## DESCRIPTION OF THE TASK
The answer should be an exact repeat of the stretch of material below from the line containing "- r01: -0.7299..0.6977" through the line containing "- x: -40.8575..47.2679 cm".

┌──

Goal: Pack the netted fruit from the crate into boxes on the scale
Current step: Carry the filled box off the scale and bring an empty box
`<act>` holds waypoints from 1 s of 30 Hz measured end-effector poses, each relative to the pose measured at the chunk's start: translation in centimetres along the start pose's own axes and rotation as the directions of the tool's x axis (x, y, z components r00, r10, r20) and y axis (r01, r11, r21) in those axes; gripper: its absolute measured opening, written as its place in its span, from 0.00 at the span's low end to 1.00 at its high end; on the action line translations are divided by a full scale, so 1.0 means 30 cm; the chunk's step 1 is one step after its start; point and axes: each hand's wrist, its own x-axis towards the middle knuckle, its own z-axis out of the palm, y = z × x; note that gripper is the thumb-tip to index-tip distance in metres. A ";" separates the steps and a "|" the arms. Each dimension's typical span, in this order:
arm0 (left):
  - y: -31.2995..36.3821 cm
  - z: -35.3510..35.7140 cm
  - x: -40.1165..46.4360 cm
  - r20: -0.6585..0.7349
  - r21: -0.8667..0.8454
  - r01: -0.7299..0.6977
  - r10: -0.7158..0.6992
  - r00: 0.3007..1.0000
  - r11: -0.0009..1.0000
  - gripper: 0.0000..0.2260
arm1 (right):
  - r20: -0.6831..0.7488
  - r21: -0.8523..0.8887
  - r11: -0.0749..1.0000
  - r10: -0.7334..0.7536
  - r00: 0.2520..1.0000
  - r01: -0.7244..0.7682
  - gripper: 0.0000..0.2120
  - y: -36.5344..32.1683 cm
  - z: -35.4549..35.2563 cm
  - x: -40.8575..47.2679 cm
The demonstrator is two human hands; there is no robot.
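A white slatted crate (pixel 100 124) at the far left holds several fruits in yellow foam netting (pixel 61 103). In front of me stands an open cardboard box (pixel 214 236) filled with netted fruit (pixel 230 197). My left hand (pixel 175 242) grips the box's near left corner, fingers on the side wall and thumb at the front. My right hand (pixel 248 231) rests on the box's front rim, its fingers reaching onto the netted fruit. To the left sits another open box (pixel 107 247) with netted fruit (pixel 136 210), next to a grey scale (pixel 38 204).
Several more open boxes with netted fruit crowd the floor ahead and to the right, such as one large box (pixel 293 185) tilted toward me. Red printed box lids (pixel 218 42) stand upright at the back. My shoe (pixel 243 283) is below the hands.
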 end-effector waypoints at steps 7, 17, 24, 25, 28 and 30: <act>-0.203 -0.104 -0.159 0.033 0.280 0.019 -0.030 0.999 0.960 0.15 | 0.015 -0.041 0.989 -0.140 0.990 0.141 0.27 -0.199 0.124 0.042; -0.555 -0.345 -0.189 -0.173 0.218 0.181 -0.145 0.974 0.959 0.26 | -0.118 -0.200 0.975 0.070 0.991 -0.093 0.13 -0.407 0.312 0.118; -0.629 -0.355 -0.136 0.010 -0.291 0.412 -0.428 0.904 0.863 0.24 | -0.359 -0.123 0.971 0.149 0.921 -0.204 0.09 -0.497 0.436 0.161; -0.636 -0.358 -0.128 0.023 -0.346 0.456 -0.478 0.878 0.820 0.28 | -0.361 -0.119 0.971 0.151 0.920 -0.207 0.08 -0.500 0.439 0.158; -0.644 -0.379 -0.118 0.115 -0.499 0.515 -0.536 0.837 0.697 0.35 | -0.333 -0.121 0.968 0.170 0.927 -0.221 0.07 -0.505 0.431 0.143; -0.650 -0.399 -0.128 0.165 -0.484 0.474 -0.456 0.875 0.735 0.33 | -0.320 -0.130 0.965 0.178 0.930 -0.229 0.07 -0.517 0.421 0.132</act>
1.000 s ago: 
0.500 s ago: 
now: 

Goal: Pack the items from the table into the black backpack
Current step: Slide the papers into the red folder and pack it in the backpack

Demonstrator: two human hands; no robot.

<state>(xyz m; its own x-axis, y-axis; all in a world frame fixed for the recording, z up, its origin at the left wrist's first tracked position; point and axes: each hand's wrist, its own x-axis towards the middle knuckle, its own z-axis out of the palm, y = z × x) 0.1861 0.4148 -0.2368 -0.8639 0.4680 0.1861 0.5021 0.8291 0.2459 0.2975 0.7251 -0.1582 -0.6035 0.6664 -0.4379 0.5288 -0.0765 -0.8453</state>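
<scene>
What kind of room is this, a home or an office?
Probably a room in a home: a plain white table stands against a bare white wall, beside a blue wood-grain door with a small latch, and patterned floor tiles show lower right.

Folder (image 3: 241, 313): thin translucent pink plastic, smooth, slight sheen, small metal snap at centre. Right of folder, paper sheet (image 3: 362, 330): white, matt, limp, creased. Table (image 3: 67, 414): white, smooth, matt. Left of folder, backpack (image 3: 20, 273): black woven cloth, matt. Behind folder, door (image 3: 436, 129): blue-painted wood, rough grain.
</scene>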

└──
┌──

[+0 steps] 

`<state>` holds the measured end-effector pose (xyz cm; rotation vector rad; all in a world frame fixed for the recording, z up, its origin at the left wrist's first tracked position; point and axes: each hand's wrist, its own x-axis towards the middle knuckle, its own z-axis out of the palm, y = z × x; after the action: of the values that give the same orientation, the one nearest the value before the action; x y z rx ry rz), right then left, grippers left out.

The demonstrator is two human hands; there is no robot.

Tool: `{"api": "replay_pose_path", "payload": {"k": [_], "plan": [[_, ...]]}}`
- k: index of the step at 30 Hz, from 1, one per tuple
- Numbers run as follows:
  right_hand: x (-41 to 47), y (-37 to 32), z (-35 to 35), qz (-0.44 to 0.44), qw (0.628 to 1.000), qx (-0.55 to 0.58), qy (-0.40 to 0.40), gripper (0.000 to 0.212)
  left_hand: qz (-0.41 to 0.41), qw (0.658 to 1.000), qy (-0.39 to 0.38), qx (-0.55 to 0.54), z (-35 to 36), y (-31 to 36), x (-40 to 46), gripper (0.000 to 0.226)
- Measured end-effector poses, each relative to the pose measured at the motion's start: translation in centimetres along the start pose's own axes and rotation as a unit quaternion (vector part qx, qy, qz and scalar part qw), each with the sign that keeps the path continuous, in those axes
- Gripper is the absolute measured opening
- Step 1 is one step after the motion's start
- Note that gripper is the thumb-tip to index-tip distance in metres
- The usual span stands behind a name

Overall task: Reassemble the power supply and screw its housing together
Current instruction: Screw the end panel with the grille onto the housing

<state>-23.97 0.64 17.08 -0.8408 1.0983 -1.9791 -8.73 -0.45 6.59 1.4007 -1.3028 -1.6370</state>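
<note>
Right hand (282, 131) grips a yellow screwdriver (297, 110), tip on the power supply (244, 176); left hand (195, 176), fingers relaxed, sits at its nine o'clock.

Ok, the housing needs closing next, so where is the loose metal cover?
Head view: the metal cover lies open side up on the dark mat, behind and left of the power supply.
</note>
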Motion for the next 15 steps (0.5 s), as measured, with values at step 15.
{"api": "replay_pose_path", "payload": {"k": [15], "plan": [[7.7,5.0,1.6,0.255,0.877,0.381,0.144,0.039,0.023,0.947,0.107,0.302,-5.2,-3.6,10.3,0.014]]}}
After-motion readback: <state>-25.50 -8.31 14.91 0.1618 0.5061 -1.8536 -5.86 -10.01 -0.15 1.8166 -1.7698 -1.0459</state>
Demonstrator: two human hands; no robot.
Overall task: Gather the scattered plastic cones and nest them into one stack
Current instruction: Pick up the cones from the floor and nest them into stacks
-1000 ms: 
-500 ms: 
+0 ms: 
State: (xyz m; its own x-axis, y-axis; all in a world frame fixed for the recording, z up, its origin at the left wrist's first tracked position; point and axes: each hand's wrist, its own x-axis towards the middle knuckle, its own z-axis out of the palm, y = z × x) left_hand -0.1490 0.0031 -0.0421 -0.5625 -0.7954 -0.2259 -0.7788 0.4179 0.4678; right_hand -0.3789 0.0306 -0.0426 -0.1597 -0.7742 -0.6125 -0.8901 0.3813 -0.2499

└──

## ANSWER SECTION
  - r01: -0.7299..0.6977
  - r10: -0.7158..0.6992
  - r00: 0.3007..1.0000
  - r11: -0.0009..1.0000
  - gripper: 0.0000..0.2260
arm1 (right):
  - r20: -0.6831..0.7488
  - r21: -0.8523..0.8887
  - r11: -0.0749..1.0000
  - r10: -0.7334..0.7536
  - r00: 0.2520..1.0000
  - r01: -0.7244..0.7682
  - gripper: 0.0000..0.2120
  - y: -36.5344..32.1683 cm
  - z: -35.4549..35.2563 cm
  - x: -40.8575..47.2679 cm

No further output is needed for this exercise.